Likewise, a broad decision recognizing a constitutional right to same-sex marriage could energize socially conservative voters. Of course, the issue wouldn't be on the ballot in the 2012 Presidential election, and the President has no formal role with respect to constitutional amendments, but it wouldn't take much for the Republican nominee to exploit the issue by linking it to Presidential appointments to the Supreme Court. The issue would provide a bigger boost to the Republican nominee if it ends up being one of the social conservatives (currently Perry and Bachmann) than if it ends up being Romney. Romney would undoubtedly denounce the Supreme Court decision recognizing a same-sex marriage right but the denunciation would not be very credible, given his past positions.

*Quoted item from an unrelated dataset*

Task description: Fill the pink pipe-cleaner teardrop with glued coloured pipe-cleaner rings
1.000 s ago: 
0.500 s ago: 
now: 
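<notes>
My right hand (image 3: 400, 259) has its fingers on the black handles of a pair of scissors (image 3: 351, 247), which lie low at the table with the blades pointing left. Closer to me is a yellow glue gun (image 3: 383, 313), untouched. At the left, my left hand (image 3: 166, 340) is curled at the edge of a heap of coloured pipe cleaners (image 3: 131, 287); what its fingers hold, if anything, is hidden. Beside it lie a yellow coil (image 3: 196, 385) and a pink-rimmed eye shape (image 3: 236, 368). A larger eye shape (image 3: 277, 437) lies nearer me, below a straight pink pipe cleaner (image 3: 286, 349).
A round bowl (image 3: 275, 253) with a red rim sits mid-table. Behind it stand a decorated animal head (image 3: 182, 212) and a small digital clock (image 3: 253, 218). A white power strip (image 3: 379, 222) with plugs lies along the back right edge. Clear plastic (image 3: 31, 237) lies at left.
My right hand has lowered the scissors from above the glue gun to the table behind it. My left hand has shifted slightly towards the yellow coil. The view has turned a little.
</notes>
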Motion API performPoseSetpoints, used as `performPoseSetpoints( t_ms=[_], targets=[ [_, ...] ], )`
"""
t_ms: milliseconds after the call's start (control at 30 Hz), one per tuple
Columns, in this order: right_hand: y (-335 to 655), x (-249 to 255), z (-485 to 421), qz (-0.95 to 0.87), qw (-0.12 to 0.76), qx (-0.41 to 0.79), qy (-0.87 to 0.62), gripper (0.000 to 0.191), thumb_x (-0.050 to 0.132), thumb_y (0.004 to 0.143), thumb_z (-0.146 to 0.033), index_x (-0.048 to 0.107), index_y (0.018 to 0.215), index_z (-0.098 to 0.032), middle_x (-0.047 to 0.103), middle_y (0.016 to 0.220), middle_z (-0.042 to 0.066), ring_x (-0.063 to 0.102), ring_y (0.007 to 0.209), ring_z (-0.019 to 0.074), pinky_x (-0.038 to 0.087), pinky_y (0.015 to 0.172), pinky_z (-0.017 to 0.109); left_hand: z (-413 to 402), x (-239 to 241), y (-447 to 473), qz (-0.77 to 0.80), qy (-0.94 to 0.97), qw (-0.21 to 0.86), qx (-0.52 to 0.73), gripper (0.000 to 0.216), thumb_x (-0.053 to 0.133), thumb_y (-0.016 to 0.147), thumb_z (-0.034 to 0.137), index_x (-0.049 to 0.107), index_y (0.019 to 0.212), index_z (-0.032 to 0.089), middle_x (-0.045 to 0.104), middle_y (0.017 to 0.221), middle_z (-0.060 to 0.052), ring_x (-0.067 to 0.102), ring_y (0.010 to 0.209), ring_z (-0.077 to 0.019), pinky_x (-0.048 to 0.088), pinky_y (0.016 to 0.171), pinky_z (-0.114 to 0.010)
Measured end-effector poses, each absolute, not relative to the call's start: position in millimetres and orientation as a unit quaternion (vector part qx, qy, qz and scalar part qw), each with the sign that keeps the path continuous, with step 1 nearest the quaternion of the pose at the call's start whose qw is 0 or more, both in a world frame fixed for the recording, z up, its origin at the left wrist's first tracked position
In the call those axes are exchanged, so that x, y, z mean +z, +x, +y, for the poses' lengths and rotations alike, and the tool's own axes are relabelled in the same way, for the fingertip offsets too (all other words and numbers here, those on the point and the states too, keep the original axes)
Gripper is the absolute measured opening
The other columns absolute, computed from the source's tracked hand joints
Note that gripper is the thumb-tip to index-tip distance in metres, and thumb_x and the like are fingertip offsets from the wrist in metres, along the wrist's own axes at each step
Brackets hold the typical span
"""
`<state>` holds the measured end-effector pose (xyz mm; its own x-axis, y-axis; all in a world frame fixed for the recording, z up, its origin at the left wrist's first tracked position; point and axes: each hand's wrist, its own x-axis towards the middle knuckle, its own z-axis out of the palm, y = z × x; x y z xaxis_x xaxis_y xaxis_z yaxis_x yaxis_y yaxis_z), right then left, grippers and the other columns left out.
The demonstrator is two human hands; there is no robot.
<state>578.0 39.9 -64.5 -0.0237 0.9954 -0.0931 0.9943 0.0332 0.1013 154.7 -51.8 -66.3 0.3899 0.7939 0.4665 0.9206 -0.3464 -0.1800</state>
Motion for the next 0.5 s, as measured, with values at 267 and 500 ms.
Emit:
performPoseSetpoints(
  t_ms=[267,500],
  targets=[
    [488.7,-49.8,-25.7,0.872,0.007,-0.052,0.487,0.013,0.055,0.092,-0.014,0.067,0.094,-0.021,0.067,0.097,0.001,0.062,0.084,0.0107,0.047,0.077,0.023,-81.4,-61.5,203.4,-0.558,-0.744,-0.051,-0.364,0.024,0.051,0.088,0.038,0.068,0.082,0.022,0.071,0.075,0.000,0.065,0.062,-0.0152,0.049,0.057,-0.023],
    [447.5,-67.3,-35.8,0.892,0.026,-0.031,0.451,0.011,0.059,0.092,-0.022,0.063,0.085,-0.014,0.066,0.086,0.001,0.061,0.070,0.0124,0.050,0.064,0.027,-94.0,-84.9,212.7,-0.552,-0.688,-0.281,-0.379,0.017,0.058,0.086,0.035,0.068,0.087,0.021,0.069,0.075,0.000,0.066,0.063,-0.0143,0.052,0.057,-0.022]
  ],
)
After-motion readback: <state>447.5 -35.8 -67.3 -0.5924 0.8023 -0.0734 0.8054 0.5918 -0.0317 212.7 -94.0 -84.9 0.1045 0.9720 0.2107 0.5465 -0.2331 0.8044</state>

What would be the political implications of a SCOTUS decision rejecting a right to same-sex marriage? Not much, I'm afraid. Unlike the Republican nominee in the mirror-image situation, President Obama would be hard-pressed to exploit the decision because he himself has still not "evolved" into supporting same-sex marriage as a matter of policy, much less as a matter of constitutional right. His Justice Department's decision not to defend DOMA in court is based on the narrow ground that DOMA was motivated by "animus" towards gay people in violation of Romer v. Evans, rather than the broader ground that there is a federal constitutional right to same-sex marriage. I could see the President evolving all the way to supporting a constitutional right to same-sex marriage after he was re-elected, but not before. Thus, I think that a Court decision rejecting a same-sex marriage right would have little impact on the 2012 race.
To be sure, all of these issues are probably marginal compared to what the economy looks like fourteen and a half months from now, but in a tight race, they could make a difference. And by my assessment, there are more ways for the Republicans to benefit politically than for the Democrats. Needless to say, I'd love to be proven wrong.